Aujourd’hui, je n’ai plus le même corps : les médicaments m’ont fait prendre beaucoup de poids, je n’ai plus de pouvoir sur mes jambes et ma voix est devenue plus grave. J’ai appris la danse en regardant les autres et j’enseignais en montrant. Aujourd’hui je n’enseigne plus, je ne sais pas comment faire sans montrer le mouvement. Ce serait une autre forme, plus pédagogique peut-être. Danser en fauteuil roulant serait un vrai challenge, mais pour l’instant je ne m’en sens pas capable. La chorégraphie est redevenue importante dans l’expression de mon art. J’en ai créé de nouvelles. Et tout a recommencé.
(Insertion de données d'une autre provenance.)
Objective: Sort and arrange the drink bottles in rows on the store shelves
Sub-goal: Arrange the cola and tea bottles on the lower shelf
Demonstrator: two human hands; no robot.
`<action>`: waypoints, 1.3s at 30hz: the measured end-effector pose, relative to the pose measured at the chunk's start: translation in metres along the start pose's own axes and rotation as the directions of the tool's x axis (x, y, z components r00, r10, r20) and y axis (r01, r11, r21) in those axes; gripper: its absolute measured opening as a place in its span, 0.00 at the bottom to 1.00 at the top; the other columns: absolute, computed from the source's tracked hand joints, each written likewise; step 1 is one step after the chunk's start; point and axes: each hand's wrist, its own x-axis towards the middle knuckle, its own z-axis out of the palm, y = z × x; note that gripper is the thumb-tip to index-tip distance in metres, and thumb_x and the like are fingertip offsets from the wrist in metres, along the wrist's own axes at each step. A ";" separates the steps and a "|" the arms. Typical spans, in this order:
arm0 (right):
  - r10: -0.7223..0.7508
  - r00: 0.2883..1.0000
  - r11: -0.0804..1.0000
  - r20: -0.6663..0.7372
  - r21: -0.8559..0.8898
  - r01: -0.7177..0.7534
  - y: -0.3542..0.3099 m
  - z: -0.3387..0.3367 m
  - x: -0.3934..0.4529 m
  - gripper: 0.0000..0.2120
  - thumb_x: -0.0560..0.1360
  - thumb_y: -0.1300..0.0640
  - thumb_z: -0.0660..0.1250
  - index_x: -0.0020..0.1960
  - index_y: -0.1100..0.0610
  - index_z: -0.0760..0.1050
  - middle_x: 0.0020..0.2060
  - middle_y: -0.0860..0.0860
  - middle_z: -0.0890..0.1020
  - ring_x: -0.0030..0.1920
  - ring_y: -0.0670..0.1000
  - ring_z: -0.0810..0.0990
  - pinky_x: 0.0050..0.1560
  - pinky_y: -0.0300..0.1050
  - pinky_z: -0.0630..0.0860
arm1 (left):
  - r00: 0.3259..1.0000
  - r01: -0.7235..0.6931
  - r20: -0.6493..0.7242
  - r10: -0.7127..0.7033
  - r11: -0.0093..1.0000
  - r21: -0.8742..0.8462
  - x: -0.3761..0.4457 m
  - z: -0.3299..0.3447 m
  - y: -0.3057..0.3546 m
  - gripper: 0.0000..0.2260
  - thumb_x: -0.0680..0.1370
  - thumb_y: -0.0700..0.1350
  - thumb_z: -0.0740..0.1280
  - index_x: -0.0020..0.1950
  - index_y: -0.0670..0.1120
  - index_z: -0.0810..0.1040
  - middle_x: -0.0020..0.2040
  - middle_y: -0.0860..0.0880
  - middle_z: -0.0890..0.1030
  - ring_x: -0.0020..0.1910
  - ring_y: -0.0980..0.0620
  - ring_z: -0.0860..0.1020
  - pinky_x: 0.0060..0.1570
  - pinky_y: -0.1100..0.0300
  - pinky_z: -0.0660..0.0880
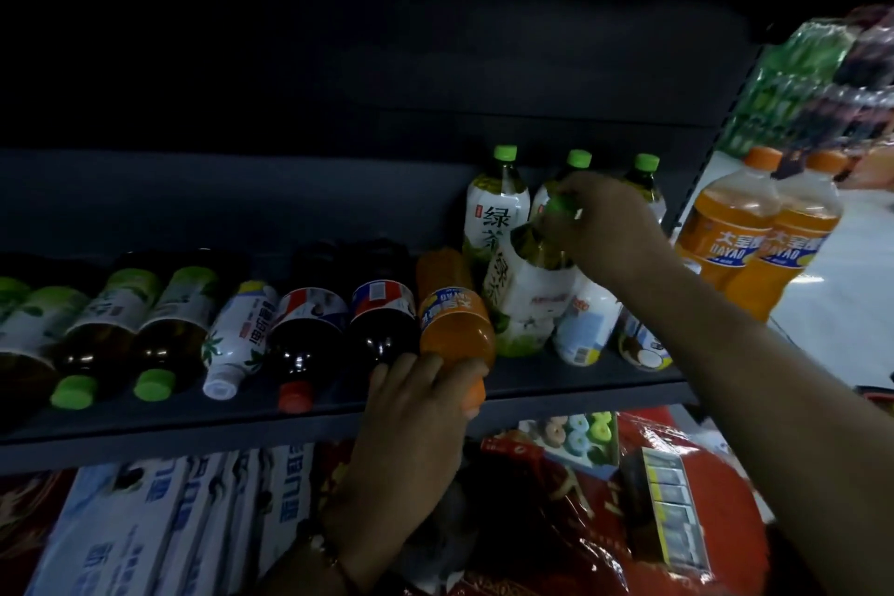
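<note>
On the dark shelf [571, 390] several bottles lie on their sides, caps toward me. My left hand [416, 407] grips the neck end of a lying orange soda bottle [454, 315]. My right hand [604, 223] holds the green cap and neck of a green tea bottle [525, 300], which leans to the left. Behind it stand three upright green tea bottles [493, 213] with green caps. Left of the orange bottle lie two dark cola bottles [382, 319], a white bottle [239, 334] and dark tea bottles [169, 324].
Two white-labelled bottles [588, 324] lie under my right forearm. A pair of orange Dayao bottles [754, 237] stands on the neighbouring unit at right, with wrapped packs [798, 77] above. The lower shelf holds blue-white boxes [193, 518] and red packaged goods [677, 498].
</note>
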 end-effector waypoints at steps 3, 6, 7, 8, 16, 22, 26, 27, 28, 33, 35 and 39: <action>-0.025 0.996 0.999 0.083 -0.046 0.029 -0.001 0.017 0.018 0.21 0.74 0.51 0.70 0.66 0.52 0.73 0.55 0.53 0.80 0.54 0.56 0.79 0.50 0.48 0.77 | 0.996 -0.010 -0.091 0.002 0.997 -0.082 -0.001 -0.025 0.019 0.26 0.69 0.49 0.77 0.63 0.58 0.70 0.51 0.54 0.80 0.48 0.54 0.67 0.46 0.55 0.71; -0.043 0.997 0.998 0.059 -0.046 0.046 0.003 0.029 0.022 0.25 0.74 0.51 0.69 0.70 0.51 0.69 0.59 0.57 0.78 0.57 0.59 0.79 0.54 0.55 0.78 | 0.997 -0.039 -0.079 0.028 0.990 -0.139 0.019 -0.052 0.037 0.19 0.76 0.50 0.70 0.65 0.59 0.70 0.58 0.57 0.77 0.55 0.56 0.68 0.53 0.59 0.67; -0.049 0.997 0.998 0.053 -0.039 0.051 0.004 0.029 0.022 0.27 0.74 0.50 0.69 0.70 0.51 0.68 0.60 0.57 0.78 0.58 0.60 0.78 0.55 0.55 0.78 | 0.998 -0.029 -0.055 0.020 0.987 -0.159 0.031 -0.061 0.042 0.17 0.78 0.51 0.68 0.65 0.59 0.71 0.57 0.59 0.74 0.55 0.57 0.67 0.52 0.61 0.64; -0.055 0.997 0.998 0.058 -0.031 0.057 0.007 0.028 0.022 0.28 0.73 0.48 0.70 0.71 0.51 0.67 0.60 0.57 0.77 0.58 0.60 0.78 0.56 0.55 0.77 | 0.999 -0.023 -0.052 0.015 0.986 -0.164 0.042 -0.068 0.046 0.16 0.78 0.52 0.67 0.66 0.58 0.71 0.54 0.61 0.71 0.55 0.58 0.66 0.51 0.62 0.62; -0.083 0.992 0.990 0.091 0.122 0.072 0.023 0.019 0.017 0.31 0.73 0.44 0.69 0.73 0.46 0.64 0.61 0.51 0.77 0.57 0.53 0.78 0.55 0.53 0.78 | 0.987 0.139 -0.048 -0.152 0.969 -0.204 0.153 -0.079 0.047 0.12 0.79 0.57 0.63 0.55 0.50 0.74 0.44 0.51 0.77 0.44 0.51 0.78 0.46 0.49 0.78; -0.138 0.985 0.970 0.105 0.216 0.113 0.030 0.021 0.015 0.28 0.75 0.47 0.67 0.73 0.43 0.64 0.58 0.48 0.77 0.55 0.50 0.78 0.55 0.52 0.78 | 0.948 0.289 -0.129 -0.290 0.957 -0.029 0.202 -0.068 0.014 0.14 0.79 0.59 0.64 0.44 0.49 0.73 0.36 0.53 0.75 0.34 0.58 0.74 0.29 0.61 0.64; -0.136 0.986 0.975 0.096 0.187 0.117 0.032 0.022 0.008 0.34 0.76 0.47 0.67 0.78 0.46 0.56 0.67 0.52 0.71 0.63 0.54 0.73 0.58 0.47 0.72 | 0.971 0.190 -0.151 -0.186 0.982 0.014 0.198 -0.066 0.004 0.17 0.79 0.62 0.62 0.52 0.50 0.75 0.41 0.52 0.78 0.39 0.55 0.77 0.35 0.58 0.73; -0.134 0.986 0.975 0.095 0.190 0.114 0.031 0.021 0.004 0.34 0.77 0.48 0.67 0.78 0.47 0.55 0.68 0.53 0.70 0.65 0.54 0.72 0.57 0.46 0.71 | 0.975 0.181 -0.134 -0.179 0.983 0.009 0.194 -0.067 0.003 0.18 0.79 0.63 0.61 0.57 0.50 0.75 0.45 0.51 0.79 0.44 0.53 0.78 0.40 0.56 0.75; -0.129 0.988 0.976 0.089 0.191 0.110 0.030 0.021 0.000 0.34 0.77 0.50 0.67 0.78 0.47 0.55 0.69 0.53 0.69 0.65 0.54 0.72 0.57 0.47 0.71 | 0.978 0.182 -0.100 -0.181 0.983 -0.005 0.189 -0.068 0.002 0.20 0.79 0.63 0.59 0.61 0.51 0.75 0.50 0.50 0.80 0.49 0.51 0.79 0.45 0.54 0.76; -0.254 0.967 0.952 0.013 0.182 0.247 0.011 0.035 -0.048 0.29 0.75 0.53 0.67 0.74 0.47 0.61 0.66 0.49 0.68 0.58 0.52 0.74 0.50 0.45 0.76 | 0.999 0.049 0.019 -0.050 0.997 0.059 0.113 -0.084 -0.025 0.24 0.82 0.59 0.59 0.76 0.54 0.64 0.63 0.50 0.78 0.59 0.50 0.76 0.56 0.54 0.74; -0.336 0.941 0.929 0.039 0.178 0.324 -0.003 0.051 -0.076 0.28 0.76 0.51 0.66 0.73 0.44 0.60 0.69 0.45 0.65 0.62 0.48 0.70 0.53 0.32 0.70 | 0.999 -0.045 0.034 0.040 0.986 0.161 0.065 -0.088 -0.050 0.24 0.81 0.58 0.60 0.76 0.52 0.66 0.64 0.49 0.76 0.60 0.48 0.75 0.59 0.52 0.74; -0.385 0.890 0.915 0.246 0.231 0.332 -0.030 0.097 -0.119 0.34 0.79 0.43 0.61 0.77 0.39 0.46 0.76 0.40 0.48 0.75 0.47 0.57 0.66 0.35 0.61 | 0.984 -0.170 0.116 0.139 0.930 0.325 -0.013 -0.088 -0.110 0.26 0.82 0.61 0.54 0.76 0.51 0.66 0.72 0.43 0.71 0.66 0.41 0.74 0.62 0.43 0.74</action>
Une nouvelle histoire s’écrit à partir d’une page blanche. Sur scène, ma démarche est différente. Depuis que je chorégraphie dans mon fauteuil, j’ai un regard plus profond et mes créations sont meilleures. Comme si, à travers ces mouvements que je crée, mon histoire transpirait. J’aimerais faire une création en souvenir de mon accident, de tout ce que j’ai pu voir au centre de réadaptation, pour tous les accidentés de la vie. En attendant, je mets en scène les images du passé et la résilience du quotidien. Parce que j’ai compris que je n’arrêterai pas de chorégraphier. •
Propos recueillis le 16 janvier 2023 par Marie-Agnès Laffougère, journaliste en alternance à La Déferlante.
1. Dis-moi sur quel pied tu danses, je te dirai qui tu es… Documentaire de Philippe Ménard et Laurent Fontaine Czaczkes, en cours de réalisation.